4. Limited Liability Corporation

A limited liability corporation, commonly referred to as an “LLC,” is one way to limit your liability without creating a big headache come tax time. I have an LLC that is easily managed and is easy to file taxes for.

A limited liability corporation is set up to do precisely what it implies: limit the owner’s liability. It is reported like a regular sole proprietorship on a Schedule C with your 1040, and can provide the same benefits—like a home office write-off— that sole proprietors enjoy, yet will limit your liability because it protects you as an individual from your business. Two exceptions to this are farms and real estate rental properties, which require a Schedule F and E, respectively.

As an example of an LLC used to own and manage a real estate business, I use my own LLC to deed my rental properties into the business, rather than having them owned by me personally. Since real estate transactions are a bit different and my LLC has relatively little credit or positive net assets (and most banks won’t lend to LLCs to buy properties anyway), I buy the properties myself, then using a quit claim deed form, I “give them” to my LLC. My LLC files its own Schedule E, for real estate businesses and income-generating properties, and has its own Employer Identification Number. My LLC is free to hire employees as any corporation is, but if an individual is hurt in my property beyond what my insurance covers, my primary home cannot be touched nor can my personal property.

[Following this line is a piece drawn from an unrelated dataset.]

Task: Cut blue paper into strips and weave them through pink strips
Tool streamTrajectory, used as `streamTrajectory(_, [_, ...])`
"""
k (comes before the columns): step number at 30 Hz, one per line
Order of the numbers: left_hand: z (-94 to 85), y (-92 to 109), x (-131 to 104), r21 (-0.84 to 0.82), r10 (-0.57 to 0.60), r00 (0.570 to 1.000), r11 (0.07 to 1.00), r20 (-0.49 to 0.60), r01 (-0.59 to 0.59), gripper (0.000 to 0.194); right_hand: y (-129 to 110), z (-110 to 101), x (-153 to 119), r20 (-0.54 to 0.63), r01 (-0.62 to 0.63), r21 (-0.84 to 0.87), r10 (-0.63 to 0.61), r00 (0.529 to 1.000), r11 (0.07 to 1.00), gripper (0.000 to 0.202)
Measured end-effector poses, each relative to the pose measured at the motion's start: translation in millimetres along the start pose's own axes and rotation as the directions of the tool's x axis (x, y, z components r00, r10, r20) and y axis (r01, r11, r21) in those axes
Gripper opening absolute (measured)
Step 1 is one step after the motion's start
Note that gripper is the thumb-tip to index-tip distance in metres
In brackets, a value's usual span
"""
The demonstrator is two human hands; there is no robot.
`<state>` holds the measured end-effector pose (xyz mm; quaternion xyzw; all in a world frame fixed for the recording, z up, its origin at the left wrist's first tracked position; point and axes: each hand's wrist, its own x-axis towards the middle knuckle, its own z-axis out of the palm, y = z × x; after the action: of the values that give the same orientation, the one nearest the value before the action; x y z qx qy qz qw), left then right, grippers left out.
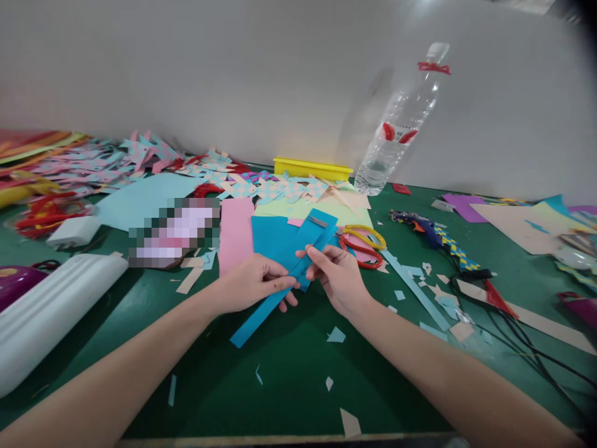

Are you protected individually with an LLC? Yes. But remember, all assets that your LLC owns are at risk. If you own assets that have to have insurance, be sure you add your LLC as a named insured. In the case of real estate investment properties, the mortgagee, the second lien holder, myself as an individual, and my LLC all must be specifically named insured on the policies. If you have an umbrella policy, talk with your insurance broker or representative about adding your LLC to the policy, too.

Overall, the pros and cons of an LLC are as follows:

One advantage to the LLC structure is that it allows for an unlimited number of members. If the LLC has just one owner, however, it will be taxed as a sole pro­prietorship. Also, the LLC model provides for limited liability for all members, which means that they are personally protected from any liability of the LLC and successful lawsuits, as well as from the LLC itself.

Some of the disadvantages include the fact that, as a member of an LLC, you are not allowed to pay yourself a salary, and the managing member’s share of the bottom line profit of the LLC is considered earned income, meaning it is subject to self-employment taxation, which can be higher than corporate taxes.